Later she studied Photography and Visual Arts at Bard College and San Francisco Art institute and is currently studying with Harvard University sustainability and innovation Graduate Program. Alayna has worked with some of the world’s great visual leaders including Annie Leibovitz, Doug Aitken and Dutch photography duo, Inez Van Lamsweerde and Vinoodh Matadin. 

In 2016 Alayna cultivated her perfect union between Wildlife conservation & Visual Arts with the collaboration of disruptive Technology. She worked three years with Amazon AWS, Artificial Intelligence and Visual Computing team creating Ai for Good programs with Stanford Universities Big Earth hackathon, fighting child sex trafficking with Thorn.org, Deep Learning in refugee camps with Translators without Borders, and tech for wildlife conservation with Wildme.org. This is where she met Dr. Tanya Berger-Wolf & identified the need for rapid, photographic data collection in Technology for conservation. The Big Wild was founded with a collaborative, Impact driven ROI’s to answer this need for measurable-impact conservation fighting the sixth mass extinction. 
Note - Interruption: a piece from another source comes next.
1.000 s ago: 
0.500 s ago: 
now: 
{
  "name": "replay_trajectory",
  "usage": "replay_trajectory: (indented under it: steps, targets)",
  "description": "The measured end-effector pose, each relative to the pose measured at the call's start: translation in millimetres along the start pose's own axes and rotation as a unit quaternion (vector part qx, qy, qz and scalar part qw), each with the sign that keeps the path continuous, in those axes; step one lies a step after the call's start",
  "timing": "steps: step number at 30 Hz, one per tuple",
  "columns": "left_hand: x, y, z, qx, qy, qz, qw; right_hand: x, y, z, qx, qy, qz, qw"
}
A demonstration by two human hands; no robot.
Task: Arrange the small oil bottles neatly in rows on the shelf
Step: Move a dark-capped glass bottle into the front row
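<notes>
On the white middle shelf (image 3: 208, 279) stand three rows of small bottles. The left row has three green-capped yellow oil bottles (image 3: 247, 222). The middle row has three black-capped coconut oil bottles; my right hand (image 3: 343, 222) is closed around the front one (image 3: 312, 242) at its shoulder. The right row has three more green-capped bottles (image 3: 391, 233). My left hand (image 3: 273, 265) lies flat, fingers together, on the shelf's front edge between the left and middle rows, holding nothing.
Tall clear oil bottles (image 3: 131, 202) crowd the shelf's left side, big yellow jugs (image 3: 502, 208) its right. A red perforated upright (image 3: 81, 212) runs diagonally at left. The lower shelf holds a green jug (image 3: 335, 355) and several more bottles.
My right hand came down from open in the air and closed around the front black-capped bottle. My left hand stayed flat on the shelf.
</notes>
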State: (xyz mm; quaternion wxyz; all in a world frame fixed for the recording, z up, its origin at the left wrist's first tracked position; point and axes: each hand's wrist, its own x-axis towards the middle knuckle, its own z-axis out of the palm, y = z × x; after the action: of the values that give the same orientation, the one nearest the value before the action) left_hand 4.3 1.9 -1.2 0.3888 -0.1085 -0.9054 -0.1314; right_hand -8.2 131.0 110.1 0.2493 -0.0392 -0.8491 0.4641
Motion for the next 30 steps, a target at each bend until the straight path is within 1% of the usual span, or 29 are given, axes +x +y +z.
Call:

Alayna is a multi-published and award-winning photographer. She has been sponsored by Levi’s Go Forth campaign and Phase One Cameras. She is a National Geographic photographer and a grantee of Microsoft Ai for Earth. 

Alayna is Chair of her local Silicon Valley, California environmental, conservation and sustainability committee. She is a mentor at Peninsula Bridge, empowering low-income students to achieve educational and college success and is a wildlife rehabilitator with the Wildlife Center of Silicon Valley. 

She is a strong vocal advocate for disruptive innovation and non-competitive collaborations for measurable impact on global conservation and climate action issues.